On November 20, 1997, at 0830 central standard time (cst), a Beech 95-B55, N3681K, operated by a private pilot, sustained substantial damage when during cruise flight, smoke entered the cabin. During the subsequent precautionary landing into an unimproved field, the airplane impacted some trees and the terrain. Visual meteorological conditions prevailed at the time of the accident. The personal flight was being conducted under 14 CFR Part 91. No flight plan was on file. The pilot and passenger on board the airplane reported no injuries. The cross- country flight originated at Rogers, Arkansas, at 0745 cst, and was en route to Concordia, Kansas.

In his written statement, the pilot said that they were approximately 40 minutes into their flight when "my passenger and I heard the pneumatic door seal give way." The pilot recycled the switch, but nothing happened. A few minutes later, the pilot and passenger noticed "the faint smell of electrical burn." The pilot switched the heater off and the smell seemed to subside. The pilot switched the heater back on and noticed a stronger smell immediately. Black smoke began to enter the cabin from above and beneath the instrument panel. The pilot said that as he reached for the throttle, he noticed "that there was orange spark and flame under the panel." The pilot initiated a steep descent and began looking for a place to land. The pilot located a north-south running dirt road, and initiated a 180-degree turn to land. The pilot said that his descent rate was higher than he was used to, and that he miscalculated the turn to line up on the road. The pilot began to turn back to the road, but then noted that he didn't have enough altitude and airspeed. The pilot leveled the airplane and then landed in the field in front of them.

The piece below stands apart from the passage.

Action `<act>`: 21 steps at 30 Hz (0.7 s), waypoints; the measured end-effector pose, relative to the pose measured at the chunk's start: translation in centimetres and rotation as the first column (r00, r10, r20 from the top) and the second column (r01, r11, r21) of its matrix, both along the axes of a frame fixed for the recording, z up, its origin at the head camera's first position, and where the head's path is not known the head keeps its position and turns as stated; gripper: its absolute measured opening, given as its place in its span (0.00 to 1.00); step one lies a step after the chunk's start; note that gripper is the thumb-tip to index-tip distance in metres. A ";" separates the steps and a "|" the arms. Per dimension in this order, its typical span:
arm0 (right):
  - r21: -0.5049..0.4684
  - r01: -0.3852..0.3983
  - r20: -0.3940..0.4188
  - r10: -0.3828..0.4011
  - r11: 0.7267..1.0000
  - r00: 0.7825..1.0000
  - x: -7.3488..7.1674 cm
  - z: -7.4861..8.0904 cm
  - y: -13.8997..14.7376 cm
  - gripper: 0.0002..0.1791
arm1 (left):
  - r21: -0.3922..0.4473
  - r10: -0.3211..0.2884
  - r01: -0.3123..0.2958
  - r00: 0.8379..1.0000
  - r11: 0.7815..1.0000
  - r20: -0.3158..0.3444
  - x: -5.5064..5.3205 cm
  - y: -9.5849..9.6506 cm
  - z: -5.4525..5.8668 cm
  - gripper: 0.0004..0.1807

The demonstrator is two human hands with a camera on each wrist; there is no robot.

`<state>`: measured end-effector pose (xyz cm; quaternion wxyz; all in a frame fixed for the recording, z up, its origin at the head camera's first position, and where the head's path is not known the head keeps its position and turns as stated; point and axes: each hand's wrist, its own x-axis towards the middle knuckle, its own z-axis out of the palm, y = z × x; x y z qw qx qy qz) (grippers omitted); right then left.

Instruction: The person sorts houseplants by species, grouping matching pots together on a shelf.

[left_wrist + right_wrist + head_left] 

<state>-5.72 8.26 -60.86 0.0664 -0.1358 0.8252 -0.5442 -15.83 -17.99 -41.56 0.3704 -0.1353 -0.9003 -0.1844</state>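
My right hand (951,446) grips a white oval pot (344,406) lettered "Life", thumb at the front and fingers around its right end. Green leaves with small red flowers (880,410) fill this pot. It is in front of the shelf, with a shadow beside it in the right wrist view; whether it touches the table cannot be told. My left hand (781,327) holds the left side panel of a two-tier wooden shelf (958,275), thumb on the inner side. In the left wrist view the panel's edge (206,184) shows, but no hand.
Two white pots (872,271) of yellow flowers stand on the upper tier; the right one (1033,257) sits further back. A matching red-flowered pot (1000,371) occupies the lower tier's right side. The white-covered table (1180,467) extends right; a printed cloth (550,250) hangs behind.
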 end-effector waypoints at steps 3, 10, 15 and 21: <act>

The Federal Aviation Administration (FAA) inspector who examined the wreckage at the site, found the airplane resting upright in an uncultivated field. A ground scar was observed on a 15-degree upsloping hill and preceded along a 210-degree magnetic heading between two stands of cedar trees. Several of the trees showed impact damage. The airplane was resting south of the trees and oriented on a 150-degree heading. The outboard 18 inches of the right wing, wingtip and aileron were broken off and resting near the trees. The left wing was crushed inward along the outboard leading edge. The fuselage showed upward crushing along the bottom. The cabin and forward fuselage was found intact. The nose gear was hyperextended and broken forward. The left main landing gear was broken off. The right main landing gear was broken and twisted 90 degrees. The right horizontal stabilizer was bent upward and aft. Both propellers showed torsional bending and chordwise scratches. Flight control continuity was confirmed. No anomalies were observed with the engines, engine controls or propeller controls.

Examination of the nose compartment bulkhead showed that the door seal inflation pump, mounted on the top, front-side of the bulkhead, was heavily charred. Charring and discoloration were observed on the metal bulkhead behind and around the pump. Examination of the cabin revealed that the door inflation seal around the cabin door was gone. Both air vents, under the instrument panel, in the forward cabin, were found in the open position. Plastic insulation surrounding electrical wiring in front of the right air vent was melted. Melted plastic was observed on the floor, beneath the right side air vent, in front of the right front seat. No other anomalies were found with the airplane.